What Sentinel Delivers

A Multi-Layered Framework for AI Security

Sentinel provides a comprehensive framework to secure your code, data, and AI models, from development to production.


Static Analysis for AI & Agent Code

Multi-layered static analysis tuned to AI model code, agent tool definitions, prompt templates, and orchestration logic. Identifies insecure patterns, hardcoded secrets, encryption misconfigurations, and unsafe network activities such as hardcoded IPs or unauthorised external API calls that could enable data exfiltration.


AI Stack Dependency & Config Audit

Scans AI/ML library dependencies (PyTorch, TensorFlow, Hugging Face, LangChain, agent frameworks), model configs, prompt configs, and policy bundles for vulnerabilities, misconfigurations, hardcoded secrets, and insecure endpoints before they reach production.


Data Fingerprinting & Lineage

Establishes a unique fingerprint for your critical datasets. This allows Sentinel to track and validate data lineage across your entire pipeline, ensuring data integrity and creating a verifiable chain of custody.


AI Model Drift Detection

Actively monitors production AI/ML models for both data and concept drift. This ensures models remain accurate and reliable, alerting you when their performance degrades or deviates from the intended use case.


Agentic AI Runtime Governance

Provides a runtime ‘firewall’ for autonomous agents. It monitors agent inputs for Prompt Injection and enforces Policy-as-Code (PaC) rules to block unauthorized or malicious actions before they can be executed.

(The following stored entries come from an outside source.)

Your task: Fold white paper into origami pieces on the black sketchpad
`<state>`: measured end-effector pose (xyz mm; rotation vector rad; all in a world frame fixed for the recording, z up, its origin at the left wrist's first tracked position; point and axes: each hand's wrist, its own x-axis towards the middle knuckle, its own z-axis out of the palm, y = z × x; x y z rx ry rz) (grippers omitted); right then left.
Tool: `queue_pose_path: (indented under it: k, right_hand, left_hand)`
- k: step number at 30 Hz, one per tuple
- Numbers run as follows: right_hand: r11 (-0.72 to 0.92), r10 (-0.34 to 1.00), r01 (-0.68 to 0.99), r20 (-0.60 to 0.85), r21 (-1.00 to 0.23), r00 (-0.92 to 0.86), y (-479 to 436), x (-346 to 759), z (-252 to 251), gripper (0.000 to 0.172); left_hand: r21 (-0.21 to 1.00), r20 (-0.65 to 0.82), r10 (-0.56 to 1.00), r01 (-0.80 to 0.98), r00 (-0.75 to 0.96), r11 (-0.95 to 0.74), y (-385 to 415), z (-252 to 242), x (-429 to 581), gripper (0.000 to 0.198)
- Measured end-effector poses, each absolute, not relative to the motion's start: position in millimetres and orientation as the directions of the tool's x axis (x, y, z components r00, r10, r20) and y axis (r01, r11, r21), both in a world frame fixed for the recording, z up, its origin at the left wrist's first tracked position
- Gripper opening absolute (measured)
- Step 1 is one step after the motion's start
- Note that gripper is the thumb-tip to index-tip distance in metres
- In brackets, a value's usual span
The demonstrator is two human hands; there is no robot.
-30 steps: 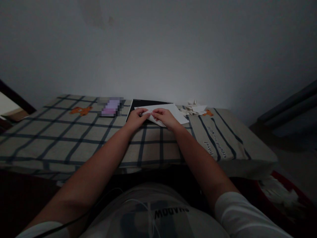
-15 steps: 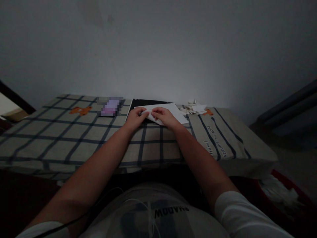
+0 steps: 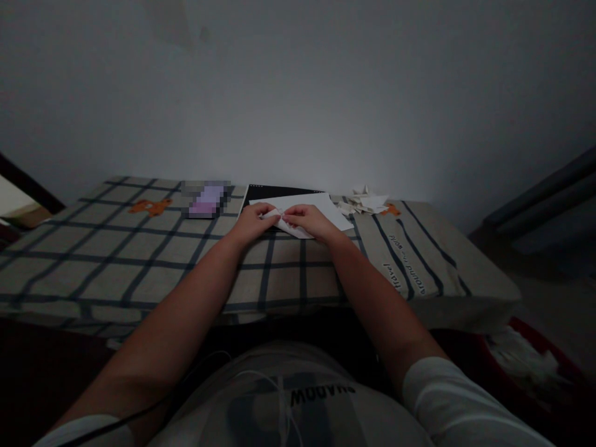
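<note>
My left hand (image 3: 254, 221) and my right hand (image 3: 311, 220) meet at the far middle of the table, fingers pinched on a small folded white paper (image 3: 289, 227). The piece lies between the two thumbs, low over the cloth. Behind the hands a larger white sheet (image 3: 326, 207) lies on a black pad (image 3: 274, 192). Both forearms stretch forward from my lap.
A checked tablecloth (image 3: 139, 254) with orange bear prints covers the table against a pale wall. A blurred purple object (image 3: 207, 200) lies to the left of the pad. A heap of folded paper pieces (image 3: 365, 202) sits at the back right. A red bin with white scraps (image 3: 526, 360) stands low right.
Both hands with the folded paper have drawn slightly toward me; the fingers have shifted a little along the fold.
</note>
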<state>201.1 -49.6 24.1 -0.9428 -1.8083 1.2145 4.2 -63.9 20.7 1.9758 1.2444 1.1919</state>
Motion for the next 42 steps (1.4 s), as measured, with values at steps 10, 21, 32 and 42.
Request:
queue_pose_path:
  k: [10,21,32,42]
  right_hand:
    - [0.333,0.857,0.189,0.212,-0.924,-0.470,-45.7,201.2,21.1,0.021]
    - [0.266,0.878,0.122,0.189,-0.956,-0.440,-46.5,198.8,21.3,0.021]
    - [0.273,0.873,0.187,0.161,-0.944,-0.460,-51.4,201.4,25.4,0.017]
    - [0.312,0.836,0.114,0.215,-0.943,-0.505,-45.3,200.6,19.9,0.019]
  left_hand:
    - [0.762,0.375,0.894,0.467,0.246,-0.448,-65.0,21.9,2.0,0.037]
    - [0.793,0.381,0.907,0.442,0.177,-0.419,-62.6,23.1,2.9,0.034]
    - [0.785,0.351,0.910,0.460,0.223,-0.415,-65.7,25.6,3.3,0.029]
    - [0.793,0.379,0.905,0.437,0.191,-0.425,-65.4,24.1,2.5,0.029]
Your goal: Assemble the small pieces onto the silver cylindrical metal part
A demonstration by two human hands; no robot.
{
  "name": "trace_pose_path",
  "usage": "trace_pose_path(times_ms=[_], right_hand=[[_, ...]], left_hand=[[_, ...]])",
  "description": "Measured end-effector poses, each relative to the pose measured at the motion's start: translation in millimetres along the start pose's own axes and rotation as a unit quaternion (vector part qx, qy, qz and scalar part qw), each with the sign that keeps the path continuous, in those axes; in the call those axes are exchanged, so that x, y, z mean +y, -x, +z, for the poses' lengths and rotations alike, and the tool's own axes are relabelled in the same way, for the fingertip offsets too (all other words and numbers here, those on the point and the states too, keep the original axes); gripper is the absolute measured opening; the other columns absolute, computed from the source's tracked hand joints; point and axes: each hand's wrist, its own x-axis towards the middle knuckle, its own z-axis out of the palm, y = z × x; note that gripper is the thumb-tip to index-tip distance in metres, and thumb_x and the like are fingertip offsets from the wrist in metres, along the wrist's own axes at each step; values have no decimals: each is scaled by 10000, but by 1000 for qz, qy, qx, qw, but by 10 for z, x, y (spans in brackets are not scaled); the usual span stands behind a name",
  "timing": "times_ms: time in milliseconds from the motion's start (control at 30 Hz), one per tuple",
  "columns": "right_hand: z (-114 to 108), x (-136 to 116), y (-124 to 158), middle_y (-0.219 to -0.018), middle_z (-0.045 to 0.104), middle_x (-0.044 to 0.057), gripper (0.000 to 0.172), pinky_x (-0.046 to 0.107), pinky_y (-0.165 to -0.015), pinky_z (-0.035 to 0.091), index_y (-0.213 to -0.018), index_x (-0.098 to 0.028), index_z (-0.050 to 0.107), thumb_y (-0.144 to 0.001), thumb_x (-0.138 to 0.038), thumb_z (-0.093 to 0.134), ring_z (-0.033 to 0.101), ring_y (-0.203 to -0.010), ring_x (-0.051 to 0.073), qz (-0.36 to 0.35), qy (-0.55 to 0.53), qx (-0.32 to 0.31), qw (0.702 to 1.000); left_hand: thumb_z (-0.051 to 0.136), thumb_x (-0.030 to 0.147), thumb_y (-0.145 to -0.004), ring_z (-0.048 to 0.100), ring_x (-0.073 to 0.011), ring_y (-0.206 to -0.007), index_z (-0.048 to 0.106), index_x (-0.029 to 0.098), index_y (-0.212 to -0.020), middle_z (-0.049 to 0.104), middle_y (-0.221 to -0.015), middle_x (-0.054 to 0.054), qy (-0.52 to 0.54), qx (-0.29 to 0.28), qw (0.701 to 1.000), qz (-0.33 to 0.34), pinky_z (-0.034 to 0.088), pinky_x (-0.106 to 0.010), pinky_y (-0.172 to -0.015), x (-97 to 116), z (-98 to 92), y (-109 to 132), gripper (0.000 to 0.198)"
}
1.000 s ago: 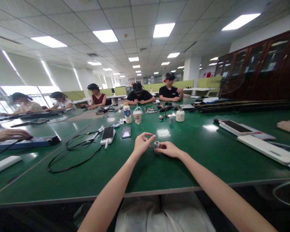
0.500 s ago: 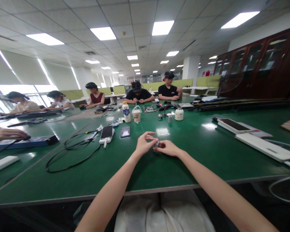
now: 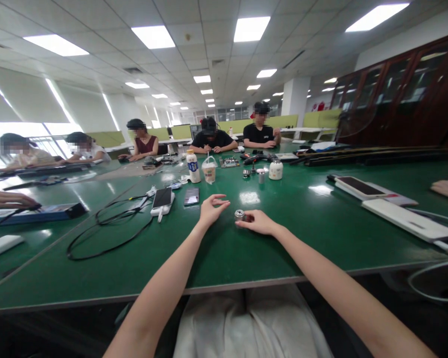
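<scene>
One wide green desk (image 3: 313,248) fills most of the view, with five people seated along its far side. A black cable (image 3: 108,233) loops across its left part, and a long white slab (image 3: 406,221) lies on the right. Near the middle, a phone on a white power bank (image 3: 162,200) lies just beside a second, dark phone (image 3: 191,196). Behind them stand a white bottle (image 3: 191,167) and a bagged cup (image 3: 209,171). The left hand (image 3: 211,210) has its grip pinched: thumb and forefinger tips meet and the other fingers fan out. Whether anything tiny sits between them I cannot tell. The right hand (image 3: 259,223) rests on the desk with its grip closed lightly, fingertips on the right side of a small metal cylinder (image 3: 239,215). This cylinder stands upright on the desk between the two hands, near the left one but apart from it.
</scene>
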Motion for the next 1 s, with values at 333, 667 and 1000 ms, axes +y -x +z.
trace_pose_path(times_ms=[333, 667, 1000], right_hand=[[7, -3, -4, -565, 512, -35, 406, 239, -510, 290, -726, -164, 639, -780, -567, 636, 443, -533, 117, 9, -3, 3, 1000], [13, 6, -11, -561, 497, -38, 429, 240, -504, 276, -699, -161, 610, -774, -582, 636, 426, -522, 111, 12, 2, 9, 1000], [-12, -11, 9, -588, 510, -30, 433, 235, -508, 294, -782, -168, 667, -794, -597, 618, 451, -547, 121, 6, -5, -4, 1000]], left_hand=[[817, 305, -681, 749, -265, -846, 672, 155, -990, 786, -838, -92, 54, -63, 996, 32, 578, -402, -842, 349, 197, 185, 372], [830, 305, -658, 749, -238, -793, 678, 158, -972, 782, -785, -74, 73, -59, 995, 27, 568, -343, -794, 332, 259, 198, 378], [461, 565, -910, 503, -101, -347, 476, 219, -741, 475, -400, 101, 73, 169, 983, 8, 348, -197, -408, 325, 25, 38, 385]])
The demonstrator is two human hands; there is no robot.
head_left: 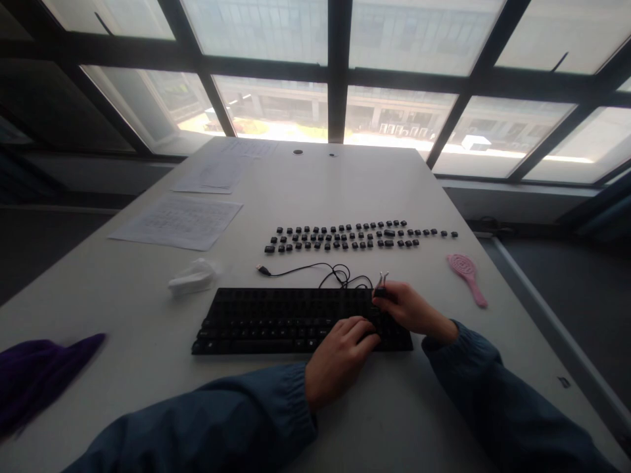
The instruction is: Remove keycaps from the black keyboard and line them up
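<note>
Head view: we look down on a white worktop [374, 190], its far edge close to the window [401, 108].
Keyboard [276, 328]: it lies flat toward the near edge, about midway between the left and right edges. White marks show on its lower rows; the upper rows are too dim for us to read.
Left hand [342, 358]: its bent fingers rest on the keyboard's right part; we cannot tell whether they grip anything.
Right hand [411, 307]: thumb and fingers are pinched together on a small wire tool [382, 280], two thin prongs pointing up, above the keyboard's right part.
Keycaps [344, 238]: we see them loose in three uneven rows, between the keyboard and the far edge.
Cable [311, 265]: it coils just behind the keyboard, its plug [265, 270] toward the left edge.
Brush [466, 272]: pink, near the right edge.
Papers [180, 220]: along the left edge, up toward the far left corner.
Wrapper [192, 279]: white, crumpled, beside the keyboard's far left corner.
Cloth [42, 374]: purple, by the near left corner.
</note>
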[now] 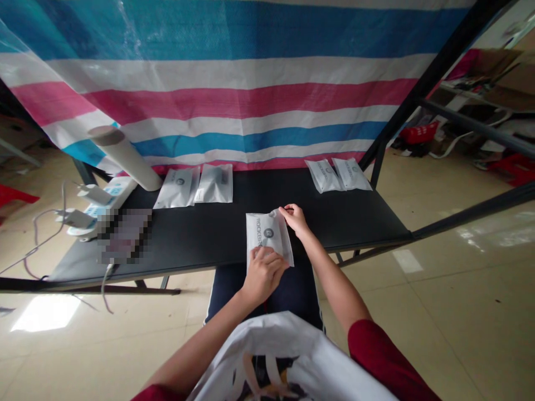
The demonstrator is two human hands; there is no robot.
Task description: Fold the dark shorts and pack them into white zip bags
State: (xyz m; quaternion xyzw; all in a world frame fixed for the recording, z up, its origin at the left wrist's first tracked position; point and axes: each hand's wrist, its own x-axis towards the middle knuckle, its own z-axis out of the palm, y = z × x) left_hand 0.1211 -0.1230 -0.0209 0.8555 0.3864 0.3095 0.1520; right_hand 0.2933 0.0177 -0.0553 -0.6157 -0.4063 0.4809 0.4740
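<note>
1. Grip: your right hand (295, 218) pinches the top right corner of the white ROCKBRO packet (267, 234), closed on it. Your left hand (264, 274) lies over the packet's lower end, fingers together; can't tell if it grips or only presses.
2. Location: the packet sits on the black table top (200, 239), its lower end at the front edge (your left hand hides any overhang).
3. Risk: the film looks slick. If left-hand pressure eases, the packet could slide off the edge into your lap.
4. Risk: the right-hand load is all on one corner. A hard pull could crease or tear it.
5. Risk: the paper tube (123, 157) stands tilted beside the power strip (111, 199). A stray knock could drop it across the strip (loose cable (106, 284) there too).
6. Hidden: the pixelated object (125, 235) can't be identified. Contents and seal of your packet don't show, nor do those of the left packet pair (194, 186) and right packet pair (336, 174).
</note>
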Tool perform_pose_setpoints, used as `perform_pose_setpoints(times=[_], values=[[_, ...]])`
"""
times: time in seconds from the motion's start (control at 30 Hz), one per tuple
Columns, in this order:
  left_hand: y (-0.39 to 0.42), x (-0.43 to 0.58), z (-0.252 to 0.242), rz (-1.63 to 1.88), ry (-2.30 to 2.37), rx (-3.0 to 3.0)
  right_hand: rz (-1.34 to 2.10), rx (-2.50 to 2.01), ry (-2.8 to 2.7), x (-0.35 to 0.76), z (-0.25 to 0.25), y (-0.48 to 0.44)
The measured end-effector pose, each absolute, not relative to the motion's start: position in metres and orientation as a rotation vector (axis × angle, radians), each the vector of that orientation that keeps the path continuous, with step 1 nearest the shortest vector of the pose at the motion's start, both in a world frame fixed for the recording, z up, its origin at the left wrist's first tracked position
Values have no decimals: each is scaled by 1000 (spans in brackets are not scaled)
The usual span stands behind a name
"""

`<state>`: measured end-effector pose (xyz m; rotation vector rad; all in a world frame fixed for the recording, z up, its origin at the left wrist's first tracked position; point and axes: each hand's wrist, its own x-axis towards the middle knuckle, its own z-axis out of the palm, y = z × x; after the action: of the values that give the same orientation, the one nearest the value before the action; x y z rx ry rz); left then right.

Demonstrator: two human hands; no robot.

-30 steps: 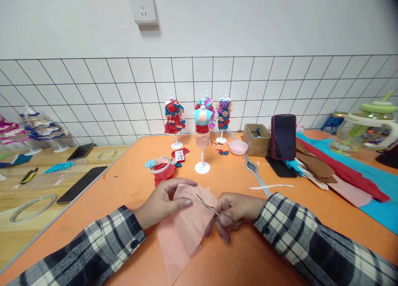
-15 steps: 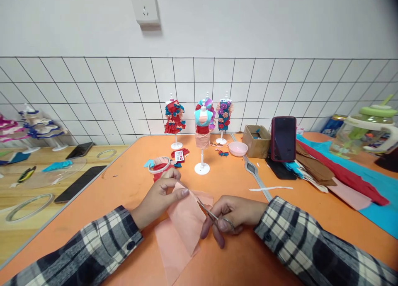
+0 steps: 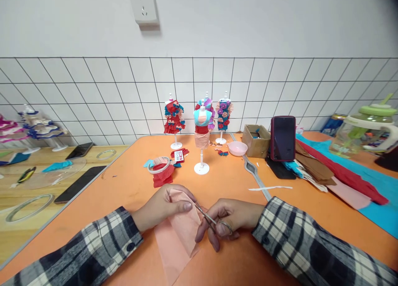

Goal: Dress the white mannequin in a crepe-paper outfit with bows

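Observation:
My left hand (image 3: 169,205) pinches a folded piece of peach crepe paper (image 3: 185,230) between thumb and fingers, low over the table. Its lower part hangs down over another flat peach layer. In my right hand (image 3: 226,219) is a pair of small metal scissors (image 3: 207,216), fingers through the handles. The blades point up and left and meet the right edge of the paper, close to my left fingertips. Just beyond stands a small white dress form (image 3: 202,130) wearing a light blue, red and peach outfit.
Several decorated dress forms (image 3: 174,118) stand behind. Red paper scraps (image 3: 163,177) and a tape roll (image 3: 151,170) lie left of centre. A pink bowl (image 3: 238,148), a cardboard box (image 3: 256,141), a phone (image 3: 282,139) and coloured paper strips (image 3: 345,170) are to the right.
My left hand has moved down and right, and its fingers have come nearer the scissors. The paper's upper corner is now tucked under them. My right hand has shifted slightly left and down.

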<state>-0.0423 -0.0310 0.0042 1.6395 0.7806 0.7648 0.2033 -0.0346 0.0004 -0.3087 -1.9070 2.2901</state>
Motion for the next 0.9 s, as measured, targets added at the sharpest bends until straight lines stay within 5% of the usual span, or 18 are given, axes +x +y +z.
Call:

Deterministic Exploitability Validation

The Proof-Point capability: each AI-surfaced security finding is validated inside an instrumented, IaC-synchronised replica of your production environment with deployed defences in place. Findings that cannot be proven exploitable are deprioritised with auditable reasoning, replacing alert fatigue with proven, prioritised remediation work.


Verifiable Audit Trails

Creates a secure, immutable audit log for all critical data and agent activities. This provides the verifiable evidence trail required for incident response and proving compliance to regulators.


AI Standards Alignment

Maps Sentinel’s findings, signals, and audit artefacts against OWASP AISVS, NIST AI Risk Management Framework, ISO/IEC 42001, and the technical expectations of the EU AI Act. Delivers prioritised insights against the standards your AI systems will be measured by.